Евлампий Петрович привязал к дереву лошадей, куда-то ушел, но вскоре вернулся и заявил, что неподалеку есть охотничий шалаш, и предложил Ольге перебраться туда.
– В салясе костер разведем, – пообещал он.
Но Ольга решительно отказалась.
– Нет, дедуля, надо ехать дальше!
– Однако, матуська, ты тозе заболеть мозесь.
– Ничего со мной не случится. Я выпила спирту и согрелась.
– Как хоцесь, ты нацяльник! – угрюмо ответил он.
Чтобы не расстраивать себя, Ольга больше не спрашивала Евлампия, далеко ли до Вербного... Она была благодарна ему и за то, что старик не вздумал, как это было во время поездки в Кегуй, чаевать у костра. То ли он боялся, что Ольга, на которой еще не высохла одежда, может простудиться, то ли потому, что недоглядел за ней, он чувствовал себя виноватым и стал торопиться.
Зимний день короток. В шестом часу в тайге стало сумеречно, над горным хребтом загорелся закат, он так быстро отпылал, что не оставил даже всполоха на горизонте. Но до Вербного еще было добрых четыре часа езды, и мысль о том, что она может опоздать к больному ребенку, очень тревожила Ольгу. Тем временем в тайге все больше смеркалось, показавшаяся из-за горных вершин луна ныряла в темных облаках, и света от нее почти не было. Ослепшие от темноты лошади шли очень медленно, казалось, наугад, однако не теряли проложенную охотниками тропу.
Был уже десятый час, когда из-за поворота выскочила собачья упряжка с нартой.
– Не из Вербного ли едут?
– Из Вербного, конецьно! – подтвердил Евлампий и крикнул по-орочски людям, сидевшим на нарте.
– Сородэ, Евлампий Петрович! Не с доктором ли едешь? – И через несколько минут человек, управлявший нартой, вонзил в снег остол и собаки остановились.
– Сородэ, Максим Иванович! – поздоровался с ним Евлампий.
Только теперь Ольга увидела, что на нарте сидит молодая женщина и на руках у нее закутанный в одеяло ребенок.
Осадив лошадь, Ольга спешилась, подбежала к нарте.
– Это у вас ребенок заболел?
– У нас, доктор, – сказала женщина, посмотрев на Ольгу печальными глазами.
– Что с ним?
– Второй день сильный жар. Не ест, не пьет. Дышать тяжело. А сегодня к вечеру горлышко у девочки совсем перехватило, задыхается. Мой Максим Иванович телеграмму в район послал. Оттуда ответ пришел: срочно высылаем из Агура доктора. Видим, долго вас нету, решили девочку в больницу везти.
– Как только мне сообщили из райздрава, я сразу и выехала. Правда, в дороге немного не повезло, – на Бидями лед проломился, и я угодила в воду. Хорошо, что на мелком месте. – Она взяла из рук орочки ребенка.
Та сошла с нарты.
– Раскутайте немного, – попросила Ольга.
Как только орочка откинула с лица девочки край одеяла, на Ольгу пахнуло жаром.

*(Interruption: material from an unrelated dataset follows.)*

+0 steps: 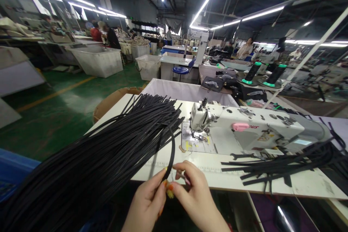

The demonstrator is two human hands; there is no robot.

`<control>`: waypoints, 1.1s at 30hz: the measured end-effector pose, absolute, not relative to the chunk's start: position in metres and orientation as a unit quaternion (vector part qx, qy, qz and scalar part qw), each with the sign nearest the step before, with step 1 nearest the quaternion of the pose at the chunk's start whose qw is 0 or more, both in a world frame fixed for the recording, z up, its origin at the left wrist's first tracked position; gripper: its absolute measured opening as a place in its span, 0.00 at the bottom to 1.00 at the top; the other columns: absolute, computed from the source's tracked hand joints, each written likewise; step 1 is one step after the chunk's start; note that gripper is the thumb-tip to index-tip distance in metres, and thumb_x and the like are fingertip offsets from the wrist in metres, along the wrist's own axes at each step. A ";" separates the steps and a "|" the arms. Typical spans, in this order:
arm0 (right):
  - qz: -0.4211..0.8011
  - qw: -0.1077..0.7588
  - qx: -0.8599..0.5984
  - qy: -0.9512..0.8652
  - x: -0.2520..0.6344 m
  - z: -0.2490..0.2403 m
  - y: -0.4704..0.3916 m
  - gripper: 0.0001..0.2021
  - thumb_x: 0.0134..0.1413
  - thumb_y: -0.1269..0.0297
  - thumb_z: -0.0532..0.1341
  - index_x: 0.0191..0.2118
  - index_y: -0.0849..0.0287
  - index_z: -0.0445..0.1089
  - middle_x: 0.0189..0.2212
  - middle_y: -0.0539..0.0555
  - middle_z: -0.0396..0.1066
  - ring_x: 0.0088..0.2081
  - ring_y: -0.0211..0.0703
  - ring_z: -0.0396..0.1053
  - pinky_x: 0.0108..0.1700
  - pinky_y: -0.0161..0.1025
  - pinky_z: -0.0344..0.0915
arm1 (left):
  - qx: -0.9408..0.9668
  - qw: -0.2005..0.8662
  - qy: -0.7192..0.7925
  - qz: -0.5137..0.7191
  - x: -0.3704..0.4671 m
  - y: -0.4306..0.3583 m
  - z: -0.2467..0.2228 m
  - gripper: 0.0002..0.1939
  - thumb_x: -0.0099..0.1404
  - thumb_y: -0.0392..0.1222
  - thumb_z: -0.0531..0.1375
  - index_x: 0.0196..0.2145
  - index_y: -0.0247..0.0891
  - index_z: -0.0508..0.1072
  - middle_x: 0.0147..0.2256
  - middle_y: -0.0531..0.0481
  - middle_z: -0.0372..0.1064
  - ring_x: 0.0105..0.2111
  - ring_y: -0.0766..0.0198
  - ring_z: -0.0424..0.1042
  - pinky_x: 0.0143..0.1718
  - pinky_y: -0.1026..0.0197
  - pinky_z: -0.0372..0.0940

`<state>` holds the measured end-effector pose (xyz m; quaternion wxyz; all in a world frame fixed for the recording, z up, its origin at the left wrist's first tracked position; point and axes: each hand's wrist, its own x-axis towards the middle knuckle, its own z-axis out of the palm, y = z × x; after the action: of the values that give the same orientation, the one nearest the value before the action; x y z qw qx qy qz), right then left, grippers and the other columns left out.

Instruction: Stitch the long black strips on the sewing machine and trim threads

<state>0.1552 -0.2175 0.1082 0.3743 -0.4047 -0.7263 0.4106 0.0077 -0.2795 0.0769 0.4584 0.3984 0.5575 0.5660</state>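
Observation:
My left hand (150,199) pinches a black strip (173,148) between thumb and fingers; the strip arcs up toward the pile. Close beside it, my right hand (191,188) has its fingers curled together around a small pinkish item (185,178) that is too small to identify. Something yellow and orange shows between the hands, unclear. A large bundle of black strips (108,148) lies across the left of the white table (228,177) and hangs over its front edge. Behind my right hand stands a white sewing machine (244,127), its needle area facing the bundle.
More black strips (288,163) and a wrench (241,156) lie on the right. Two black thread cones (252,72) stand behind the machine. A white bin (190,90) adjoins the table's back edge. A blue crate (16,170) is at the left. People work at distant tables.

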 end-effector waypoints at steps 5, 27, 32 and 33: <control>0.345 0.348 -0.389 -0.780 0.148 0.109 -0.219 0.09 0.54 0.79 0.54 0.33 0.56 0.66 0.29 0.49 0.66 0.31 0.39 0.64 0.34 0.36 0.58 | 0.398 0.457 0.550 0.574 0.001 -0.278 0.076 0.23 0.64 0.54 0.61 0.50 0.36 0.76 0.22 0.53 0.65 0.18 0.70 0.57 0.20 0.67 0.58; 0.704 0.289 -0.309 -0.571 0.167 0.107 -0.224 0.14 0.65 0.53 0.54 0.33 0.57 0.62 0.19 0.41 0.49 0.20 0.31 0.44 0.21 0.32 0.42 | 0.685 0.288 0.549 0.383 -0.026 -0.267 0.064 0.08 0.69 0.41 0.57 0.37 0.44 0.78 0.32 0.49 0.76 0.31 0.60 0.75 0.35 0.64 0.66; 0.609 0.248 -0.330 -0.678 0.176 0.117 -0.217 0.10 0.65 0.60 0.53 0.33 0.56 0.65 0.25 0.46 0.58 0.25 0.35 0.55 0.27 0.33 0.56 | 0.663 0.313 0.558 0.389 -0.021 -0.270 0.060 0.09 0.69 0.42 0.57 0.37 0.43 0.78 0.32 0.48 0.76 0.31 0.59 0.74 0.35 0.63 0.66; 0.588 0.253 -0.324 -0.697 0.176 0.119 -0.215 0.10 0.65 0.61 0.53 0.33 0.57 0.66 0.27 0.47 0.61 0.28 0.37 0.58 0.31 0.34 0.59 | 0.642 0.333 0.560 0.404 -0.021 -0.270 0.061 0.08 0.68 0.43 0.58 0.37 0.43 0.78 0.33 0.48 0.76 0.33 0.58 0.75 0.37 0.63 0.66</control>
<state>0.1762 -0.2154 0.1192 0.2528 -0.3240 -0.6969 0.5878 -0.0206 -0.2701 0.0614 0.3329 0.6418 0.5602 0.4043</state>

– Достаточно, закройте, – сказала она и, подумав, позвала Евлампия Петровича, который о чем-то разговаривал с Максимом Копинкой. – Евлампий Петрович, нет ли тут поблизости охотничьего шалашика?
– Тут близко наш шалашик стоит, – отозвался Максим Копинка, указывая рукой в сторону распадка.
– Отлично, пошли!
Копинка быстро выбил ногой жердь, подпиравшую легкую берестяную дверь, и так сильно дернул ее, что сорвал с петель.
В темном, тесном шалаше с обледенелых стен пахнуло холодом.
– Так не годится, – сказала Ольга, – надо развести костер.